Francesco D’Assisi lodava il signore per il bene prezioso dell’acqua, utile e indispensabile alla vita sulla terra, ma certamente dice Carlo Petrini con “ pretiosa “ non credo che intendesse dire che l’acqua era un bene costoso.
Invece, complice la calura estiva del mese di Agosto, il Parlamento ha approvato una norma-bomba ( unica in Europa ) con il “ sì “ dell’opposizione.
Pochi se ne sono accorti: quel pezzo di carta obbliga i Comuni a mettere le loro reti sul mercato entro il 2010, e ciò anche quando i servizi funzionano perfettamente e i conti tornano.
Nell’Italia toccata e castigata dalla crisi, è nata una nuova resistenza, contro la privatizzazione dei servizi idrici.

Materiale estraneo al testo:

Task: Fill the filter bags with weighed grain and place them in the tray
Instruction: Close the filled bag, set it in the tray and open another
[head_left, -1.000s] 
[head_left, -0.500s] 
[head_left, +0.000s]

Articolo 23 bis, legge 133, firmata Tremonti, la stessa che privatizza mezza Italia e ha provocato la rivolta della scuola.
I sindaci di mezza Italia sono in rivolta, dopo l’ICI ora l’acqua, perdono pezzi importanti di risorse, ma soprattutto di rapporto con il territorio e i cittadini-elettori.
Ha inizio tutto nel 2002, con una legge che obbliga i carrozzoni delle municipalizzate a snellirsi, diventare S.p.a e lavorare con rigore.
L’Italia viene divisa in bacini idrici, i Comuni sono obbligati a consorziarsi e le bollette a includere tutti i costi, che non possono più scaricarsi sul resto delle tasse.
Quella che doveva essere una rivoluzione verso il meglio, è invece diventata una forte delusione.
Nessuno rifà gli acquedotti, le reti restano un colabrodo, “ il privato funziona peggio del pubblico “ dice Paolo Rumiz in un inchiesta su Repubblica, che riporta l’espressione da una indagine di Mediobanca, che di recente ha dimostrato che le due aziende pubbliche milanesi, Cap ed Mn hanno le reti migliori d’Italia e tariffe tra le più basse d’Europa.
E’ una situazione allarmante che rischia di degenerare, l’acqua non può diventare un bene da mettere sul mercato al miglior offerente, è una risorsa che appartiene di fatto alla collettività, e non gli deve essere sottratta, e lo Stato di concerto con gli altri organi deve trovare la strada migliore da percorrere, senza calpestare i bisogni della gente, su cui non è lecito speculare.
E proprio ora quando da più parti si invoca di fare attenzioni agli sprechi, perché l’acqua ha iniziato a scarseggiare anche nel nostro ricco paese, non solamente in Bolivia, India, Messico, dove la privatizzazione sta minando l’esistenza di milioni di persone.
E’ chiaro che se le fonti non saranno gestite con rigore, potrebbe avverarsi ciò che da anni gli osservatori temono; una crisi idrica mondiale.
“Il problema dice Carlo Petrini, che si aggiunge, è che chi ci governa e decide per noi, dalla Banca Mondiale in giù, la soluzione più ovvia pare essere quella di cedere le fonti ai privati affinchè le gestiscano meglio.
L’ essenziale è che risorse di questo tipo, siano gestite da organismi locali, fortemente radicati sul territorio, in modo che possano limitare gli sprechi e educare al giusto consumo.
Sarebbe preoccupante immaginare nel futuro, per effetto della globalizzazione dei mercati, che fondi stranieri o altre diavolerie simili, venissero in casa nostra ad impadronirsi pure dell’acqua.
Su questi temi urgenti che riguardano da vicino la vita di milioni di persone, sarebbe necessario che partisse subito una grande mobilitazione, per impedire che in futuro non ci arrivi anche una richiesta di pagamento per l’aria che respiriamo.